Ethan Hawke's character is a formerly famous true crime novelist that has not penned a smash hit since his New York Times bestselling novel Kentucky Blood years before. To regain his status and to save his family financially, Hawke moves his family into a house where a grisly murder has been committed. Almost immediately his son's night terrors return and his daughter begins painting spooky images of the household's deceased former residents. His wife (played by Juliet Rylance) is unaware of the home's history and is considering splitting up their marriage should Ethan choose to pursue his failing career as a novelist. He desperately requires an infusion of sorts to continue to pull the wagon.
When strange noises and images break Hawke out of his stupor, a series of home movies spontaneously appear in the attic. These videos reveal a series of murders in which families are duped into lowering their guard and one child is kidnapped. Some had their throats slices, others were drowned, and the most recent victims were hung. Hawke's character enlists the help of a professor than understands Paganism and a local deputy that sympathizes with his cause. Nevertheless, he ignores the horrifying warnings of supernatural forces at work and persists in solving the mystery until the damage has been done.

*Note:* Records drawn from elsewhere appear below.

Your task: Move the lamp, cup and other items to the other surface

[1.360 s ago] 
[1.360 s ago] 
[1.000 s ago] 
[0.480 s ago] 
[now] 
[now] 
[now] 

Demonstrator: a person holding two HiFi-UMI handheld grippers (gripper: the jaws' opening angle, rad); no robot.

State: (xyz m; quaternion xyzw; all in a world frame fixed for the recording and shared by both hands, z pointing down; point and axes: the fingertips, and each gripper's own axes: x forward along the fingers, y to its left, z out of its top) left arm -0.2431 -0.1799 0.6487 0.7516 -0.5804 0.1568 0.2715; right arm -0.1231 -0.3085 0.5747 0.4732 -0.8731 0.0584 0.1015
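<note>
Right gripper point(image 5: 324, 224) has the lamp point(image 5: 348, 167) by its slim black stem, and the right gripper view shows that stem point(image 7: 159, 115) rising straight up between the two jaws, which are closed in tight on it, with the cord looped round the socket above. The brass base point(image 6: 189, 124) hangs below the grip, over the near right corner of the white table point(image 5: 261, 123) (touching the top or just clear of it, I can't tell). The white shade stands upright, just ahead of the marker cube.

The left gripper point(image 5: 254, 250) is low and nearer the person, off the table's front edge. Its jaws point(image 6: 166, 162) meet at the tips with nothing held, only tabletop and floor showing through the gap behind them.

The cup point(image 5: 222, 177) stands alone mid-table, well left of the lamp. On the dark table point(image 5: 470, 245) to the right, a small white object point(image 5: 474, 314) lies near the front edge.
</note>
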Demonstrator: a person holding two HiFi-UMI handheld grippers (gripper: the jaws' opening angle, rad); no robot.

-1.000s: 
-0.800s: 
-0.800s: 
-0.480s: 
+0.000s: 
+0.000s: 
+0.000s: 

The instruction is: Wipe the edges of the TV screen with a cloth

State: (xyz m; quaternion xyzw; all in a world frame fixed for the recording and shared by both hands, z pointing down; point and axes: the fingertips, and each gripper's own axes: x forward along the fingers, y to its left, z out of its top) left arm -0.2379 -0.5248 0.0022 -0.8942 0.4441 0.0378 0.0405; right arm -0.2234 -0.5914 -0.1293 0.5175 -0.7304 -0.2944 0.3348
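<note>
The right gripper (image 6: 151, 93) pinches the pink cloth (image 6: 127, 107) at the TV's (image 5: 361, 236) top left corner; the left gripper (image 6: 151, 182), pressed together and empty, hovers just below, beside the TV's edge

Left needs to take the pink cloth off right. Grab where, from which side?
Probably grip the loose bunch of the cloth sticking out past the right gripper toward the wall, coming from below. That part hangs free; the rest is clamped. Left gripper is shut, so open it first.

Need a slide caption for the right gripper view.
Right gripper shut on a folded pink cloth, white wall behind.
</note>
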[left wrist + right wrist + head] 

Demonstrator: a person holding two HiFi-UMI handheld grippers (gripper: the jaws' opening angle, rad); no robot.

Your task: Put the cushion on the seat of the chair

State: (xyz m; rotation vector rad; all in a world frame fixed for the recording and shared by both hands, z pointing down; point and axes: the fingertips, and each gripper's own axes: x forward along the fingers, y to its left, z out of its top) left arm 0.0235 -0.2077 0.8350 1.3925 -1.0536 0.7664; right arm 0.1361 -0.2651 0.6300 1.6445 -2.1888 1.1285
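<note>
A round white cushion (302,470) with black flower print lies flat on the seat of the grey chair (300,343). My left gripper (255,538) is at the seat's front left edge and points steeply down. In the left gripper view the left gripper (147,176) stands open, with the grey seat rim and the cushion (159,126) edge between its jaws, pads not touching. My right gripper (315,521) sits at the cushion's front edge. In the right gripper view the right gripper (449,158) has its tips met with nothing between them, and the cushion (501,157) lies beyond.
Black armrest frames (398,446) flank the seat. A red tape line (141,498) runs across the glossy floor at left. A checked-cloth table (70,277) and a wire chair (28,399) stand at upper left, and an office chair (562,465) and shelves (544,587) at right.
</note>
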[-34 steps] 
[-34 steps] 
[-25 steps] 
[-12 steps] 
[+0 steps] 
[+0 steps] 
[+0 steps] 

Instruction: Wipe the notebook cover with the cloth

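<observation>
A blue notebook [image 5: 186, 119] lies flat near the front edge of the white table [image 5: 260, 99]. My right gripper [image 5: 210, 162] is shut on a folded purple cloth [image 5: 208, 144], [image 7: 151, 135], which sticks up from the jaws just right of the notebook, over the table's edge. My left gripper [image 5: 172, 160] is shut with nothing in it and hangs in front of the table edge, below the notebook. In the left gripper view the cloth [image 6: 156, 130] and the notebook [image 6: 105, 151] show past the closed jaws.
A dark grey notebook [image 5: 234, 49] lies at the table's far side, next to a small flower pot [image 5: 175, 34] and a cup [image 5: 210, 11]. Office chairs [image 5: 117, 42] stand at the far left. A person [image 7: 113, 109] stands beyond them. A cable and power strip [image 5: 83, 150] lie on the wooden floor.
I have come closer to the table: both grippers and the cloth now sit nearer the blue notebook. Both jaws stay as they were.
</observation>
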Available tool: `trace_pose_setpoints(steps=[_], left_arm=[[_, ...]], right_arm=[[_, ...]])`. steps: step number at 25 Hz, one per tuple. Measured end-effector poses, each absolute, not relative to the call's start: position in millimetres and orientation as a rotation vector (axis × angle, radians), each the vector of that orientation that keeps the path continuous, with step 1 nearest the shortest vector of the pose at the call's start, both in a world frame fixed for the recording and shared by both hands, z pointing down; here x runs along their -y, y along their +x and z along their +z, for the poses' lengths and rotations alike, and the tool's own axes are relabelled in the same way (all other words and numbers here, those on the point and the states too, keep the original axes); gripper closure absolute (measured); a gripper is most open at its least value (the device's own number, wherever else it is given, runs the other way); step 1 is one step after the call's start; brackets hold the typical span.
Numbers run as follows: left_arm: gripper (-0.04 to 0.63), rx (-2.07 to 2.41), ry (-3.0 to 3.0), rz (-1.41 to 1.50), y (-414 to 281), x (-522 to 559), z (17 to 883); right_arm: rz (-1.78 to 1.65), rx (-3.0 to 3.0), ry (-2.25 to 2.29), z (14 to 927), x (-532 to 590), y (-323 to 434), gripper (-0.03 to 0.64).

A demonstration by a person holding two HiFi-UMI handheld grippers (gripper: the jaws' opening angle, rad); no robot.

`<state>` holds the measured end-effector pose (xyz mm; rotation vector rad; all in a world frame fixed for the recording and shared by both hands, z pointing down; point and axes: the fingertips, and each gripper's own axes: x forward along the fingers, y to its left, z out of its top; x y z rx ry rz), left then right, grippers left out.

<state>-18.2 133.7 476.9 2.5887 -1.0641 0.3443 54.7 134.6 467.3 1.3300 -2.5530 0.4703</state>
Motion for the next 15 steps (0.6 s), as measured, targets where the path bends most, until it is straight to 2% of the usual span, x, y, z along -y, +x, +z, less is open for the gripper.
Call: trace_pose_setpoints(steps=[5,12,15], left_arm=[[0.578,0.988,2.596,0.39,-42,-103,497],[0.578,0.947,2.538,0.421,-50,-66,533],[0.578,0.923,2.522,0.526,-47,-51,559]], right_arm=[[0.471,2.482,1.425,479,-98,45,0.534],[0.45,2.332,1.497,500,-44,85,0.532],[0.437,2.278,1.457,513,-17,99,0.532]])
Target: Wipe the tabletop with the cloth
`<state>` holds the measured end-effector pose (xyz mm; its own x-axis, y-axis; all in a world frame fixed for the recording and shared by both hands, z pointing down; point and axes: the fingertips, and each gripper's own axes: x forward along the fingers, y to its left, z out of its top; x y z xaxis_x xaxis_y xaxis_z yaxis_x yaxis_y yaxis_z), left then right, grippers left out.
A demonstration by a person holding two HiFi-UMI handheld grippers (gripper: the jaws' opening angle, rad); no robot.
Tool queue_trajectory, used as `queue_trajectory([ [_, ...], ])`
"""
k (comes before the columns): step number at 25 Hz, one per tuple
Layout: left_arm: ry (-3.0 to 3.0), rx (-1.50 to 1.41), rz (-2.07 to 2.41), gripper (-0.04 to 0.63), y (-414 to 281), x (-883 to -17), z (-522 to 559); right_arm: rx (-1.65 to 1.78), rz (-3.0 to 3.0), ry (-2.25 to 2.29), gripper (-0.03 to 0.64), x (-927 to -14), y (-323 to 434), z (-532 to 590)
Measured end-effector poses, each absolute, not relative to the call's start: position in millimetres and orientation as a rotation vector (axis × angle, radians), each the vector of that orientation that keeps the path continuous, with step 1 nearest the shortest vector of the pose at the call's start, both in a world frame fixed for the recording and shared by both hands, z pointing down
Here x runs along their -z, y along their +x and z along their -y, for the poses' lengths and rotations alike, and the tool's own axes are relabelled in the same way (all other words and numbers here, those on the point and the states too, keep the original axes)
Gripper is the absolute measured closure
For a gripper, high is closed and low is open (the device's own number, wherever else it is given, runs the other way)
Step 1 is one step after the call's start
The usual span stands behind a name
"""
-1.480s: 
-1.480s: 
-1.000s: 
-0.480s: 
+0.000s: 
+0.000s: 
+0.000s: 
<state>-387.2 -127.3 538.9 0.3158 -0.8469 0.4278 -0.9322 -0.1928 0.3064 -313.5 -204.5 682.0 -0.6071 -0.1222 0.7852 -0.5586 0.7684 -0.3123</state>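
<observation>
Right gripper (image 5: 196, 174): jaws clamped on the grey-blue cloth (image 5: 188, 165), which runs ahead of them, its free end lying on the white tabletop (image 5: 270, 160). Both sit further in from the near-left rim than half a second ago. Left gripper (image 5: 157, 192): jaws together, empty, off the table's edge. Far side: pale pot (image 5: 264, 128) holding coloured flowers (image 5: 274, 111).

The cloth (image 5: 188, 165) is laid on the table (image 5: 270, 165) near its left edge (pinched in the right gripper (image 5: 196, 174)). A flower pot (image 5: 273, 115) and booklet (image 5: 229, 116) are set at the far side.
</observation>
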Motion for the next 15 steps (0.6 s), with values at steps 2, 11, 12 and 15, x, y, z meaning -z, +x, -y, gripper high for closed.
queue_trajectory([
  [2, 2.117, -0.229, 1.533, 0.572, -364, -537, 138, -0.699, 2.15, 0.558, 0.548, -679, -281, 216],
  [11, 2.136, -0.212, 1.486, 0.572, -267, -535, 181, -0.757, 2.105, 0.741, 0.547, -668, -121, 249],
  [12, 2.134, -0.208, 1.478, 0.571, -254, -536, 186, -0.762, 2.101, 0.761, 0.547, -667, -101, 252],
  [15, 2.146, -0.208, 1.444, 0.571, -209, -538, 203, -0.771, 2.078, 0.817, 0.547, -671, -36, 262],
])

Regrettably, after dozens of suspenseful moments, the ending of Sinister is more tame and lame than mind-bogglingly memorable. Ethan Hawke delivers his usual rock solid performance, but the film never decides if it is a CGI ghost story or a true horror picture. Consequently, fans of one type of horror will feel inherently disappointed with some elements and vice versa. Sometimes trying to kill two birds with one horror stone causes collateral damage for everyone. Sinister is a horror movie that hits its opponent squarely in the jaw but never delivers a decisive knockout blow.